General &Opinion &Playstation3 &Reviews &Xbox 360 manchicken 29 Aug 2011 Comments Off

Gaming, Addiction and What You Can Do

Chris Staniforth

Chris Staniforth, 20, died from a blood clot from deep vein thrombosis. He reportedly
played his xbox for nearly 12 hours at a time. Photo Courtesy NY Daily News.

If you’ve been following the news in the last couple of weeks, you’ll have heard about the young man from Great Britain – Chris Staniforth - who died after experiencing a blood clot following a gaming session that last several hours.

According to a coroner, it is likely the clot formed in his calf muscle before moving to his lungs, where it then caused the blockage that would kill him.

It used to be that deep vein thrombosis – typically caused by sitting in the same position for long periods of time – was a concern for people who were travelling on long flights. However, according to the article, it’s becoming more of a concern that gamers could be affected by the condition.

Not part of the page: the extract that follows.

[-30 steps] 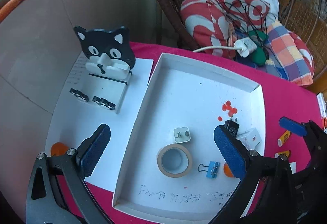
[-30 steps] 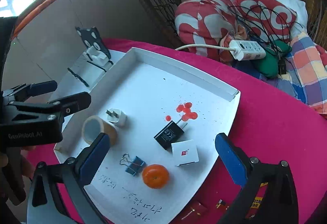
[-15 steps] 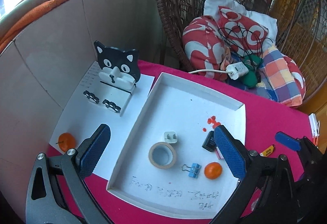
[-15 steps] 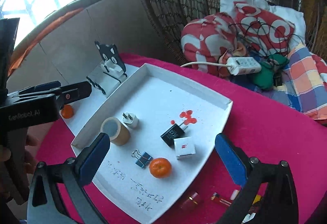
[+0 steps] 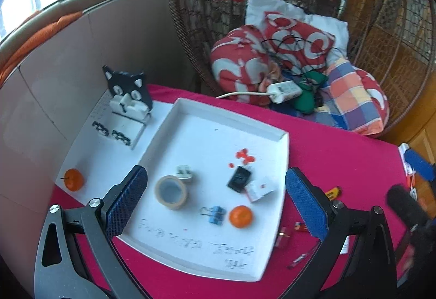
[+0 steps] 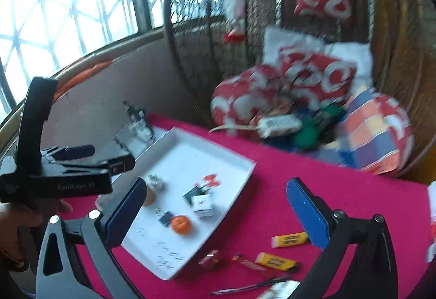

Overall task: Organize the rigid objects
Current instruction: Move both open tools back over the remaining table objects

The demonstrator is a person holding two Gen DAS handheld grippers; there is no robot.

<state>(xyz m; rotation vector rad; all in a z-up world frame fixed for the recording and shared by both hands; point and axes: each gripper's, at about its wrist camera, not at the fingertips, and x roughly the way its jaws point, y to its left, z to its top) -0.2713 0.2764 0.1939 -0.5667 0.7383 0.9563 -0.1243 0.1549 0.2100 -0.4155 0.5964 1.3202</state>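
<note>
- My left claw [image 5: 216,203] hangs with its blue pads wide apart and empty, now higher and farther back from the white tray [image 5: 283,162] than a second ago.
- My right claw [image 6: 215,213] is also spread wide and empty; it has pulled back and swung right, so the red tablecloth [image 6: 313,171] fills more of its view.
- Inside the tray lie a tape roll [image 5: 171,192], white plug [image 5: 184,173], black charger [image 5: 239,179], small white box [image 5: 259,189], blue binder clip [image 5: 216,214] and an orange [image 5: 241,216], all unmoved.
- A second orange [image 5: 73,179] sits on the white paper beside the cat-shaped stand [image 5: 128,93].
- Yellow lighters [image 6: 290,239] lie on the cloth, right of the tray.
</note>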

As someone who enjoys gaming quite a bit, I can tell you that I have definitely had my fair share of long gaming sessions. I’ve had those days where I’ve had nothing to do, so I set myself up on the couch and played until I couldn’t play anymore.

But that’s not something I’ve done on a regular basis. I don’t feel compelled to play my games for hours on end and I realize that doing so would not be good for my health.

However, there are individuals who are not so fortunate to understand this. They feel a distinct need to play and to do so for hours upon hours. They are addicts.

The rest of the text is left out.